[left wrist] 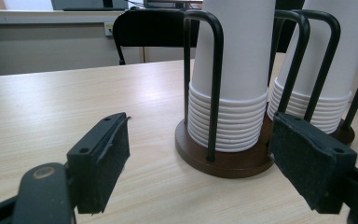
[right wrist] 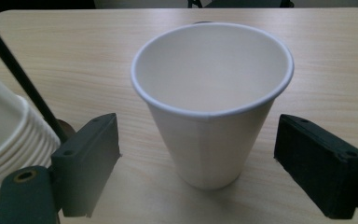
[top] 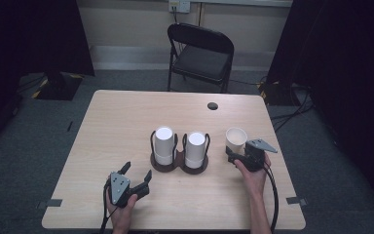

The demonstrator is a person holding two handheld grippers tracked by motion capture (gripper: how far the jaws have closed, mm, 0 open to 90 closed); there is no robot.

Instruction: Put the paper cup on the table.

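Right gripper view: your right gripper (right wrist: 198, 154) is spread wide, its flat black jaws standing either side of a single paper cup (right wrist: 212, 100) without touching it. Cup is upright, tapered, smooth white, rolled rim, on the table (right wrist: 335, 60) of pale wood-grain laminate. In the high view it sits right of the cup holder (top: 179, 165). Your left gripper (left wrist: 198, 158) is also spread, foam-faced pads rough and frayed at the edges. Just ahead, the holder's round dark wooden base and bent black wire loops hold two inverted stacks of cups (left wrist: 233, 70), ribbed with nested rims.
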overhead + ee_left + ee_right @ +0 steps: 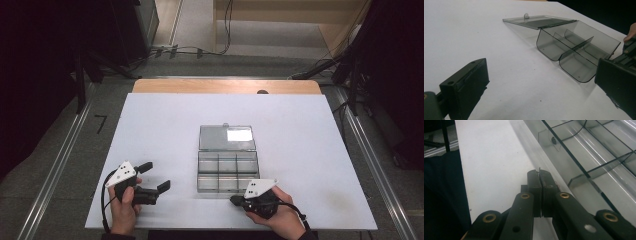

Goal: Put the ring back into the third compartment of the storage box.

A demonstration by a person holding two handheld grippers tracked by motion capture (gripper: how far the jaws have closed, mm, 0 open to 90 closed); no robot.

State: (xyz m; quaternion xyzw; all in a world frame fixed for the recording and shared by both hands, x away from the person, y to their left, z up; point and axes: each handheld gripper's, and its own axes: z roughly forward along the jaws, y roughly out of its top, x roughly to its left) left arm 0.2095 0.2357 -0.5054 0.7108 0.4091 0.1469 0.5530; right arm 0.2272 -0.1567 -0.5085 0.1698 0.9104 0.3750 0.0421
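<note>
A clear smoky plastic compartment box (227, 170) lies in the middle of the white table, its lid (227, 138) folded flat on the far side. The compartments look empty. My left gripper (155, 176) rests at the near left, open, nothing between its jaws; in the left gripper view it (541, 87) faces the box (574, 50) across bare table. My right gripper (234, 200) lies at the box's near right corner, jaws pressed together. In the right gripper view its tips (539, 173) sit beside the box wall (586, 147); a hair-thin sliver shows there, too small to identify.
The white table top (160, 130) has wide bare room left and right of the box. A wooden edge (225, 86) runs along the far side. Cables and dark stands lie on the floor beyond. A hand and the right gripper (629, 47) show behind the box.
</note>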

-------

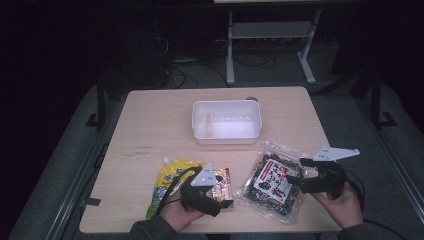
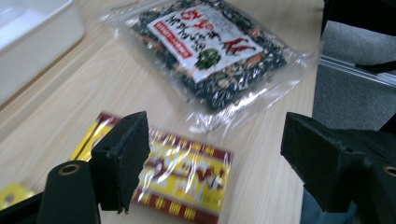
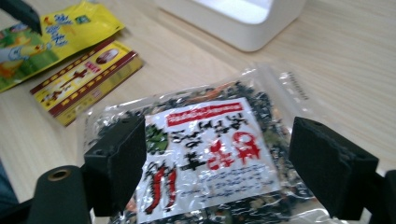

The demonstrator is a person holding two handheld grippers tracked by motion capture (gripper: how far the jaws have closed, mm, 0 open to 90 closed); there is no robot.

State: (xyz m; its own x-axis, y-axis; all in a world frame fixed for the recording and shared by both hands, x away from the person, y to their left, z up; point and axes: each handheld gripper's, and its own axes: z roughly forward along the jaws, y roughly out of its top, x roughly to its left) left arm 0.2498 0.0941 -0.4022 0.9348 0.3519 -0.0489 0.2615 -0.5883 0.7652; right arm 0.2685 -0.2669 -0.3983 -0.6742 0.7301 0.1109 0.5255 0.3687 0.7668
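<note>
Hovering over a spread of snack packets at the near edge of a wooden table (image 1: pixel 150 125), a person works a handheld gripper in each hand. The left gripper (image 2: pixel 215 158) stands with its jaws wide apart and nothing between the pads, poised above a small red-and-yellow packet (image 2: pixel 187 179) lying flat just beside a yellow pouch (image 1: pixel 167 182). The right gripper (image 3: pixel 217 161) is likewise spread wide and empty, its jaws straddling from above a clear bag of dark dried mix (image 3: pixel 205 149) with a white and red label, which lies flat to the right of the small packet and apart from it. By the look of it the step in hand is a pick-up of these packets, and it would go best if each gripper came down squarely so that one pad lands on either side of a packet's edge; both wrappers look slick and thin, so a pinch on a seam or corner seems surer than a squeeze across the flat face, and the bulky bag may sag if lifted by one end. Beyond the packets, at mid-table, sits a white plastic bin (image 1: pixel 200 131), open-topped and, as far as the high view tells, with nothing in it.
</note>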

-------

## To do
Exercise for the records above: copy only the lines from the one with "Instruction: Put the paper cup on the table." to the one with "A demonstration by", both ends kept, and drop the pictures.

## Answer to this task
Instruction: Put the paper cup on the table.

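Right gripper view: your right gripper (right wrist: 198, 154) is spread wide, its flat black jaws standing either side of a single paper cup (right wrist: 212, 100) without touching it. Cup is upright, tapered, smooth white, rolled rim, on the table (right wrist: 335, 60) of pale wood-grain laminate. In the high view it sits right of the cup holder (top: 179, 165). Your left gripper (left wrist: 198, 158) is also spread, foam-faced pads rough and frayed at the edges. Just ahead, the holder's round dark wooden base and bent black wire loops hold two inverted stacks of cups (left wrist: 233, 70), ribbed with nested rims.
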overhead + ee_left + ee_right @ +0 steps: 

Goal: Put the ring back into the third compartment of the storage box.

A demonstration by a person holding two handheld grippers tracked by motion capture (gripper: how far the jaws have closed, mm, 0 open to 90 closed); no robot.

Exercise complete, with nothing further to add.